# Ephro regulated mod



## Rafique (31/5/15)

Morning guys so since the awesome Vapecon yesterday I bought an ephro regulated temp sensing mod and 2 days before in received the zephyrus.

It has temp sensing and a really good bang for buck. I haven't been able to test temp sensing as yet but its good.

So here we go:
Product : Ephro 50 w regulated R450

Pros:
50w regulated
Really cheap
Temp sensing
Removable battery
USB charging
Looks not the best but not bad at all
Spring loaded 510

Cons:
Not pass through
22 ml atties have a slight over hang on the front.
Battery first one I've seen in opposite direction
Looks cheap because of the glass like buttons.






Battery not included

Overall for the price and what it can do its a good mod.

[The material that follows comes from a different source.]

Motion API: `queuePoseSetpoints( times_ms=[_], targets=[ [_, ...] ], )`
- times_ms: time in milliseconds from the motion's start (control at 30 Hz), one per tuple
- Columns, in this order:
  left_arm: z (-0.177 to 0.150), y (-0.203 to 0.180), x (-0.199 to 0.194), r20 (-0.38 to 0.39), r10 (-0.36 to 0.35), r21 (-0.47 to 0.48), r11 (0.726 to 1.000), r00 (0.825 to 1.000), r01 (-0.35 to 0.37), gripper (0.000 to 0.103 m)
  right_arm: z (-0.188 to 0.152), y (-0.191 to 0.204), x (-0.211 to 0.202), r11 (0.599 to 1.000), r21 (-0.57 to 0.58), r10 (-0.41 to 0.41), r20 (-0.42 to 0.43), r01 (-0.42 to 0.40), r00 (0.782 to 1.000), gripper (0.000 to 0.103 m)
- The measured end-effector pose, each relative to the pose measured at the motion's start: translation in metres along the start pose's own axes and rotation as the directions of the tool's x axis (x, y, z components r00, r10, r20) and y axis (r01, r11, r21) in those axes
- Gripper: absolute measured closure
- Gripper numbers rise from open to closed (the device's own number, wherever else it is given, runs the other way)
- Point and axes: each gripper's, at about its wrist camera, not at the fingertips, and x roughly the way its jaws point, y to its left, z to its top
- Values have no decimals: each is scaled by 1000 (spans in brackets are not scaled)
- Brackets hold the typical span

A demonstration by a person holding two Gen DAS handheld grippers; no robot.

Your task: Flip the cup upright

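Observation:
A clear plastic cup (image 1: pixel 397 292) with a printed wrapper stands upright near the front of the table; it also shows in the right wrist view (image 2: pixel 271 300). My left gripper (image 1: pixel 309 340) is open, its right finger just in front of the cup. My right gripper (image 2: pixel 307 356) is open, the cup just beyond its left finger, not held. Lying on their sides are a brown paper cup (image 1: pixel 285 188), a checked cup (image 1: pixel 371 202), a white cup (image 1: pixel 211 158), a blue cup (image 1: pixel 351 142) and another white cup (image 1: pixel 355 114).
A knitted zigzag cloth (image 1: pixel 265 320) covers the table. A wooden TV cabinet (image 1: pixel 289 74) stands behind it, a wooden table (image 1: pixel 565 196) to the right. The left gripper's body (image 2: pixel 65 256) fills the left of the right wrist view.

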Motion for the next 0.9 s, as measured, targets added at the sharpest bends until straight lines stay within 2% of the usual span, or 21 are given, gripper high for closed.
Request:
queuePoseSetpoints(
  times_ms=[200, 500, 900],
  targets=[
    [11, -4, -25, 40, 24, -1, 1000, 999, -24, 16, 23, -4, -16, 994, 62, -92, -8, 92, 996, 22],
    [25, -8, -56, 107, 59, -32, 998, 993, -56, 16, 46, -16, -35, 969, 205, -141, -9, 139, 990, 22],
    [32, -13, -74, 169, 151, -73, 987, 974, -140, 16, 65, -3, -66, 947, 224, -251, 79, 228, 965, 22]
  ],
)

Can be found at our very own Vapeclub.

Reactions: Like 4


----------



## ET (31/5/15)

Looks quite nice dude


----------



## Keyaam (31/5/15)

I dont see it on vapeclubs site @JakesSA


Sent from my iPhone using Tapatalk


----------



## Smoky Jordan (31/5/15)

I like... is it still available today


----------



## BuzzGlo (31/5/15)

Heard more stock is coming in the week

Reactions: Like 1


----------



## Dr Phil (31/5/15)

Is this a true temporary control mod

Reactions: Funny 1


----------



## BuzzGlo (31/5/15)

Busy playing with it now, Does anyone else have trouble changing it to celsius


----------



## deepest (31/5/15)

If you lock it by pressing fire button 5x then press and hold +and - button together it should change to Celsius. 
Was watching a review on you tube.

Reactions: Informative 2


----------



## BuzzGlo (31/5/15)

deepest said:


> If you lock it by pressing fire button 5x then press and hold +and - button together it should change to Celsius.
> Was watching a review on you tube.



Thanx it doesnt implicitly say in the manual.


----------



## deepest (31/5/15)

Quite a detailed review.


----------



## BuzzGlo (31/5/15)

So it seems okay, using the OCC coil 35w at 315 c, one hole open for airflow. It is limiting, i'm just not sure if thats too high a temp. I'm not sure what to look out for to rate this device. its the first temp limiting device I've had. sx m and the m80 were a smooth vape but that was on a lemo2 and a Goliath respectively. its whole different ball game compared to the subtank. IDK got some nikel as well will build on the lemo 2 tomorrow use the same juice and see how things go.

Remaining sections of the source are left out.